> [Your assignment]: Your answer is the lines below, exactly, from the one that contains "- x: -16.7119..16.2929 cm" through the one that contains "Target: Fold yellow", both included.

BEGIN

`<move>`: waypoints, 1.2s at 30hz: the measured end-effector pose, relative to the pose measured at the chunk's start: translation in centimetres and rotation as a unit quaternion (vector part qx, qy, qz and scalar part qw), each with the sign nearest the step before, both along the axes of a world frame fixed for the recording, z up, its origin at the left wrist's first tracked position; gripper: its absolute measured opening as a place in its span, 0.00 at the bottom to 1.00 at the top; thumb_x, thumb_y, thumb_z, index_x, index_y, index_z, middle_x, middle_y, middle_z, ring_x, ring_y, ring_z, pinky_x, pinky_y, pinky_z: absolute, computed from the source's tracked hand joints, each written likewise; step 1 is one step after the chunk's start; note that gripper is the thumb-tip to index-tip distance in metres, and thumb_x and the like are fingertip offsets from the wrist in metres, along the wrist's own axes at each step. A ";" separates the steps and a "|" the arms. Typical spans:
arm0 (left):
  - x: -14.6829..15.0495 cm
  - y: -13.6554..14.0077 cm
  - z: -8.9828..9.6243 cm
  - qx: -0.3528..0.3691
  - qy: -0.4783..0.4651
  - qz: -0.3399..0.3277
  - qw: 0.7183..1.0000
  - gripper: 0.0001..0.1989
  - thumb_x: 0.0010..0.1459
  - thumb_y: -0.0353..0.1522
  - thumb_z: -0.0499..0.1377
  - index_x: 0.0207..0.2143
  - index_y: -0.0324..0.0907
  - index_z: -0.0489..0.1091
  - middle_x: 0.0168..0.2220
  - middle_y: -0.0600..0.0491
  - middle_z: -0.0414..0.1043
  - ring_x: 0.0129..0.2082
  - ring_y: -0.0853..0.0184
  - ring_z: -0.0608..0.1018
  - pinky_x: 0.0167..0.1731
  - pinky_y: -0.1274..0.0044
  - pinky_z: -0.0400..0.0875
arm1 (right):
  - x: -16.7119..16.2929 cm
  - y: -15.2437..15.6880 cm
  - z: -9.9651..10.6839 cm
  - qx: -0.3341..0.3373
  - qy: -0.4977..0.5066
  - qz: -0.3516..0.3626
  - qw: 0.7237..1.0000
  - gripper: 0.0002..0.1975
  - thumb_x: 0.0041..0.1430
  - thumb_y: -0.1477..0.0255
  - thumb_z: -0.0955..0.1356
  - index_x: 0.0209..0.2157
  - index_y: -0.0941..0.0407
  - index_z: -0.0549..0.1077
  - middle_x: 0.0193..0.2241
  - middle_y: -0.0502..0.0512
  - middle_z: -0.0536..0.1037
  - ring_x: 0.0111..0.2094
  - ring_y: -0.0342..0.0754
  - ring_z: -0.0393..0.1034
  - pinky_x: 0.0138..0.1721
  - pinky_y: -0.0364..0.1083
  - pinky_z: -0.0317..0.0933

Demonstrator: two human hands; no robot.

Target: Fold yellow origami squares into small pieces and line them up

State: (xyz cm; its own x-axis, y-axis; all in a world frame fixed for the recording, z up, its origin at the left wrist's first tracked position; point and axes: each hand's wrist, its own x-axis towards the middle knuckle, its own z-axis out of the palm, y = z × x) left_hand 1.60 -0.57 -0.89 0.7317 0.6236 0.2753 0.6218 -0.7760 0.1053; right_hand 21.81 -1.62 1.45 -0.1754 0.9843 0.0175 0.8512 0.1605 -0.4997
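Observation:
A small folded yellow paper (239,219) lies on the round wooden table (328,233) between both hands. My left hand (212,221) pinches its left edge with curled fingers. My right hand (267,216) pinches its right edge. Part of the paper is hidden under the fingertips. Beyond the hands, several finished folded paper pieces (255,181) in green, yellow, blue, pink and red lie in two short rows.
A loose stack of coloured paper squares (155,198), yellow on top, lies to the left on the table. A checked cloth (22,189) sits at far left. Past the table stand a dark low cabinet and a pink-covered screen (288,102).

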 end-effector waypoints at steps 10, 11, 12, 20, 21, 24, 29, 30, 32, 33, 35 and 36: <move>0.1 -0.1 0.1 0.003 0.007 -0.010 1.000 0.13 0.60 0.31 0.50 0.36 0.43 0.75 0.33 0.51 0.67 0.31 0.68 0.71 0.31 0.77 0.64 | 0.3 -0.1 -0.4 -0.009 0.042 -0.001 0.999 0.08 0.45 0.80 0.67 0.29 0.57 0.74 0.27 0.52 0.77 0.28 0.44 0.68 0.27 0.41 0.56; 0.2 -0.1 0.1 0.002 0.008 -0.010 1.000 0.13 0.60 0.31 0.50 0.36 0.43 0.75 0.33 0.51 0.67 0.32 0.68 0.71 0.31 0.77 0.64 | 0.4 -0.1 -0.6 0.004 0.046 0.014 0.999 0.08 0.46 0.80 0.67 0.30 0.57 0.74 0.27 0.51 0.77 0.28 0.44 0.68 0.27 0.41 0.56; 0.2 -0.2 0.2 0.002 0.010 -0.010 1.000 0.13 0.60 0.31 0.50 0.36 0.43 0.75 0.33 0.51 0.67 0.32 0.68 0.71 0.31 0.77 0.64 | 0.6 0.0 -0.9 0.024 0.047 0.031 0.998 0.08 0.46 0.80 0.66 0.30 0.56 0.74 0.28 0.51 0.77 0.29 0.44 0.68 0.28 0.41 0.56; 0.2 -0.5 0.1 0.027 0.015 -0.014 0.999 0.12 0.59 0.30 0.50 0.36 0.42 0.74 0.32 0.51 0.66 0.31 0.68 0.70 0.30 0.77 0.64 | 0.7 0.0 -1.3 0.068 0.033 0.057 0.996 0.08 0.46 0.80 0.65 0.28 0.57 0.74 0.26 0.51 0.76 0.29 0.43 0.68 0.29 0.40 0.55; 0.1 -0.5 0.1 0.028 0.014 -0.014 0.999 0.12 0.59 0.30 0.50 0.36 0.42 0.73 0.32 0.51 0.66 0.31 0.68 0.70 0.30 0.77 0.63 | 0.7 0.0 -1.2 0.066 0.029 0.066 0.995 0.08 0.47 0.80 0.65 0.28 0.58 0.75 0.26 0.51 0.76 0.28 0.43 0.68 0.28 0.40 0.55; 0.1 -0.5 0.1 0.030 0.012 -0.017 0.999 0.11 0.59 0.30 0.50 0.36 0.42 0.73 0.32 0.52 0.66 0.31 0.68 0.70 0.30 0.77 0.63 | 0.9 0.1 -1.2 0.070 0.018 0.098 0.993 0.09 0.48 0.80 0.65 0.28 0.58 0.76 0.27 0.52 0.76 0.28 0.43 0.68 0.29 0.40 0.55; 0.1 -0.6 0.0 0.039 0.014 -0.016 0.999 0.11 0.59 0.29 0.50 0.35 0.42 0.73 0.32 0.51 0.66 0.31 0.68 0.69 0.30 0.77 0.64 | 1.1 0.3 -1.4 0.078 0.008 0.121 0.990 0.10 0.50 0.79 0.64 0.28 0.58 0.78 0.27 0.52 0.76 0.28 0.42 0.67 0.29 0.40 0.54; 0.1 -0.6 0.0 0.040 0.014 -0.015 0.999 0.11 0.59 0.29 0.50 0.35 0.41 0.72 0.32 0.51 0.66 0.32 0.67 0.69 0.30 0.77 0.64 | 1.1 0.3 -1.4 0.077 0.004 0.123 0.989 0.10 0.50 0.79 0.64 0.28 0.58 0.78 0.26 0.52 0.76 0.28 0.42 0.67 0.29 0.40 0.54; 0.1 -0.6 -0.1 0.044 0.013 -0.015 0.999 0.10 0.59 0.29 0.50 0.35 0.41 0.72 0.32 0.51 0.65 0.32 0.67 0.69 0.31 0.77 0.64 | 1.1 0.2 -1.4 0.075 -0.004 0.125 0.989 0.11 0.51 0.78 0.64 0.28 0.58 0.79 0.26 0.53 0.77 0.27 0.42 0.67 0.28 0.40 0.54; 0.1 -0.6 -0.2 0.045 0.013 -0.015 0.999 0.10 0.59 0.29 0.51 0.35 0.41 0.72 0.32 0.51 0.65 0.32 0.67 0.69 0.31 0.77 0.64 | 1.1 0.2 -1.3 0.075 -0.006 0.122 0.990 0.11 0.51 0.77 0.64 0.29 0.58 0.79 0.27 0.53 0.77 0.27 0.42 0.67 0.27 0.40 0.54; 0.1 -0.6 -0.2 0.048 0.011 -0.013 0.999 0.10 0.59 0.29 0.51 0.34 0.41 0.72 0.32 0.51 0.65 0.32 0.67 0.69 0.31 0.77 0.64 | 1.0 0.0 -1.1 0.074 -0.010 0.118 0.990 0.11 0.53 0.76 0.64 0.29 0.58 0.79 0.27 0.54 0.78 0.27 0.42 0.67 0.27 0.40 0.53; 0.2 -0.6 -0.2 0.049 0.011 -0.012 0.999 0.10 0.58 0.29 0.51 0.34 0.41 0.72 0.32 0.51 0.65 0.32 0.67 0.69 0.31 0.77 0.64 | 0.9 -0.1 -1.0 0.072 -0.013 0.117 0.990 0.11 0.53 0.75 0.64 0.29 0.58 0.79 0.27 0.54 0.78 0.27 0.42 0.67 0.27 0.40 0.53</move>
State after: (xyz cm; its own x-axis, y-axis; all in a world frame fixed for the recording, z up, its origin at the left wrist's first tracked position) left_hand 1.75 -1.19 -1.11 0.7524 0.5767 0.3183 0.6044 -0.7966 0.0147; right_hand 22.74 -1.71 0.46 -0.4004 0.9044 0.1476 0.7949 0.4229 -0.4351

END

> [Your response]:
  - x: -16.7119..16.2929 cm
  - y: -15.2437..15.6880 cm
  - z: -9.9651..10.6839 cm
  - qx: -0.3341..0.3373
  - qy: -0.4977..0.5066
  - qz: -0.3516..0.3626
  - qw: 0.7237..1.0000
  - gripper: 0.0002..0.1975
  - thumb_x: 0.0041..0.1430
  - thumb_y: -0.1477..0.0255
  - thumb_z: -0.0955..0.1356
  - index_x: 0.0209..0.2157
  - index_y: -0.0941..0.0407
  - index_z: -0.0549..0.1077
  - middle_x: 0.0193..0.2241
  - middle_y: -0.0502..0.0512
  - middle_z: -0.0536..0.1037
  - ring_x: 0.0111..0.2094
  - ring_y: -0.0342..0.0754
  - ring_z: -0.0393..0.1034
  - pinky_x: 0.0138..0.1721
  - pinky_y: -0.0364..0.1083
  - pinky_z: -0.0317..0.0933

Demonstrator: two human hands; no robot.

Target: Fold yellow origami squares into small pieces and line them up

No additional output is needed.